Since my son started kindergarten, I’ve gone from having six hours at the computer each day, to two. He used to be in an all day preschool, but now he’s in a morning only kindergarten class. I have tried to work while he’s home, but it’s just not working. I can read, though, which is something. But now I’m reading a lot more than I’m able to write.
I’m also tired, because keeping an energetic five year old occupied isn’t exactly easy, and I find myself doing things that don’t require much thought. Such as, arranging my bookshelf and workspace, re-organizing my files, checking the stats on my blog, etc. Blog stats are fascinating, by the way (Resident Alien and Carrie Harris did a post on this not long ago, and now I understand the fascination). I’ve had visitors from the UK, Australia, India, even Cyprus. And I don’t even know where Cyprus is. I also get to see what people are searching for when they land on my site. So far, the most common thing I’ve seen is “How do you know if you’re a writer?”
That’s a good question.
Being a writer is a profession, like being a doctor, contractor, or pharmacist. You perform a service that benefits others (entertainment and enjoyment). But how do you know you are one? Because you’re published, i.e. get paid? Because you’ve scribbled a few words on a page? Somewhere in between?
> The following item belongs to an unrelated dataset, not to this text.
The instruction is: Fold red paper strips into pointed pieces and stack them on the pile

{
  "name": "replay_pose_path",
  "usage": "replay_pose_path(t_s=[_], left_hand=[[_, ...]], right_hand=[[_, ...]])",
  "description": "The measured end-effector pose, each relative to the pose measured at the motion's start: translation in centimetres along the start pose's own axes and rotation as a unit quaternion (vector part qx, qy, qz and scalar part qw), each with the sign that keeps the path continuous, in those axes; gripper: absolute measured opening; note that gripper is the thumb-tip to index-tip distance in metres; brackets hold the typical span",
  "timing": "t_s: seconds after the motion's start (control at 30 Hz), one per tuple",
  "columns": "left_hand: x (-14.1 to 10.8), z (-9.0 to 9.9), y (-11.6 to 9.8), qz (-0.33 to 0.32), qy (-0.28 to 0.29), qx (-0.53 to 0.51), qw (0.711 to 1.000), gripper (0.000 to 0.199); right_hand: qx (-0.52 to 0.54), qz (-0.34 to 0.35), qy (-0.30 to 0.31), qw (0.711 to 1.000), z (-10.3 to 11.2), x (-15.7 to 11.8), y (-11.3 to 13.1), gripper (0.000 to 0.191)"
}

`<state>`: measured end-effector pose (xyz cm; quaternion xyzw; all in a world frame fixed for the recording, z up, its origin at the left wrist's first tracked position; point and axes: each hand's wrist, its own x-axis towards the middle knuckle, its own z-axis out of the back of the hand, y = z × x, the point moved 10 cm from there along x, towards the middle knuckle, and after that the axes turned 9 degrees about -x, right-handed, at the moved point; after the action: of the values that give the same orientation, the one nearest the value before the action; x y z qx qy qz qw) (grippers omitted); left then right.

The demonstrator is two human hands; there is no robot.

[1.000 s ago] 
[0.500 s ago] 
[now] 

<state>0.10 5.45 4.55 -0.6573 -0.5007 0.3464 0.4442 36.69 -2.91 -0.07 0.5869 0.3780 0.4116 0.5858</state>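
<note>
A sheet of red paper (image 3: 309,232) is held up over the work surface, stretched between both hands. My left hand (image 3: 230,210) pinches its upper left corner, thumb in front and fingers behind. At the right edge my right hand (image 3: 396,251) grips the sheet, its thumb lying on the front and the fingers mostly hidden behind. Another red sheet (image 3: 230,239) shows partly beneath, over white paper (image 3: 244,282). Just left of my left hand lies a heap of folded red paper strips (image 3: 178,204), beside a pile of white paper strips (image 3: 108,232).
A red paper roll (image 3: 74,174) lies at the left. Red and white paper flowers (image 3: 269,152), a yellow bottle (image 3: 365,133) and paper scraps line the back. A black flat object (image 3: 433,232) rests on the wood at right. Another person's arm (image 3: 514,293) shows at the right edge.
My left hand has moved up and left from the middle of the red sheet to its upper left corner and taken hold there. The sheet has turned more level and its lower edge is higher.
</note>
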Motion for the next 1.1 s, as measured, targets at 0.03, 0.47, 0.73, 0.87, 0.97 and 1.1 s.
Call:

Personally, I think it’s none of those things. To me, calling yourself a writer is a state of mind. Why do you write? To share a story with others? You have nothing better to do? To become rich and famous? If you answer "yes" to that last one, you might want to find a more lucrative field. :) To all others, ask yourself this question:
What would happen if you stopped writing?
My answer is simple: I'd go crazy. Then, I'd slowly drive everyone around me crazy. So, it’s really in everyone’s best interest for me to keep writing.
Because of this, I’ve decided that writing is what I want to do for a living, and I’m willing to put in the insane amount of work required to get my stuff out there on the shelves. Whatever I need to learn, however much I need to write or research, I’ll do it. I won’t quit, ever. And, even though I’m not published (yet!), I recently started calling myself a writer.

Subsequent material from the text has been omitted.